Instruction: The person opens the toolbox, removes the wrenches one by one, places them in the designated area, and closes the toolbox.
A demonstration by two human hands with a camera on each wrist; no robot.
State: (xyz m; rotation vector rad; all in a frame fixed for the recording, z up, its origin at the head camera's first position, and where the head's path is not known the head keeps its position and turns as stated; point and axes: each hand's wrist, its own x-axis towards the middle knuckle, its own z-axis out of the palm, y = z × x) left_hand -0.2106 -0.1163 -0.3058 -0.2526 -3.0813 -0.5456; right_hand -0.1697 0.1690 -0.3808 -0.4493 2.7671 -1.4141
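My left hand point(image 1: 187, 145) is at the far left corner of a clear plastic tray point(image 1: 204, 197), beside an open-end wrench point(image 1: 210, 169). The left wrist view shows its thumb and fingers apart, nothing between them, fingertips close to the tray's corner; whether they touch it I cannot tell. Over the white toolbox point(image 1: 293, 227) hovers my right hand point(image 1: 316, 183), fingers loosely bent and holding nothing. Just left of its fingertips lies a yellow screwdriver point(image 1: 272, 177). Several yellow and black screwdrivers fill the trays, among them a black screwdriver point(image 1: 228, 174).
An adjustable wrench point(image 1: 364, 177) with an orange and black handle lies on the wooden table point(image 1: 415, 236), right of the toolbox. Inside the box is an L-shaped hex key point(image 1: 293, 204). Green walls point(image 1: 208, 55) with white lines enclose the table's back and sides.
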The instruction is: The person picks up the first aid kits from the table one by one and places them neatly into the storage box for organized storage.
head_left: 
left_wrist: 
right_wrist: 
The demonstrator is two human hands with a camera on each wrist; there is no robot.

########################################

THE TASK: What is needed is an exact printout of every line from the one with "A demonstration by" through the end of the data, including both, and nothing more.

YOUR RESPONSE:
A demonstration by two human hands with a camera on each wrist; no robot.
State: (xyz m; rotation vector rad; all in a frame fixed for the recording, z up, its origin at the head camera's first position, and where the head's path is not known the head keeps its position and turns as stated; point and axes: each hand's wrist, its own x-axis towards the middle knuckle, its own z-axis out of the palm, y = z × x) left_hand -0.2106 -0.1163 -0.3058 -0.2526 -3.0813 -0.5456; right_hand -0.1697 0.1690 -0.3808 -0.4493 2.7671 -1.4141
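My left hand point(image 1: 187, 145) is at the far left corner of a clear plastic tray point(image 1: 204, 197), beside an open-end wrench point(image 1: 210, 169). The left wrist view shows its thumb and fingers apart, nothing between them, fingertips close to the tray's corner; whether they touch it I cannot tell. Over the white toolbox point(image 1: 293, 227) hovers my right hand point(image 1: 316, 183), fingers loosely bent and holding nothing. Just left of its fingertips lies a yellow screwdriver point(image 1: 272, 177). Several yellow and black screwdrivers fill the trays, among them a black screwdriver point(image 1: 228, 174).
An adjustable wrench point(image 1: 364, 177) with an orange and black handle lies on the wooden table point(image 1: 415, 236), right of the toolbox. Inside the box is an L-shaped hex key point(image 1: 293, 204). Green walls point(image 1: 208, 55) with white lines enclose the table's back and sides.
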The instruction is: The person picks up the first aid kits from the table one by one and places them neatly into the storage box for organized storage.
head_left: 
left_wrist: 
right_wrist: 
The demonstrator is two human hands with a camera on each wrist; there is no robot.

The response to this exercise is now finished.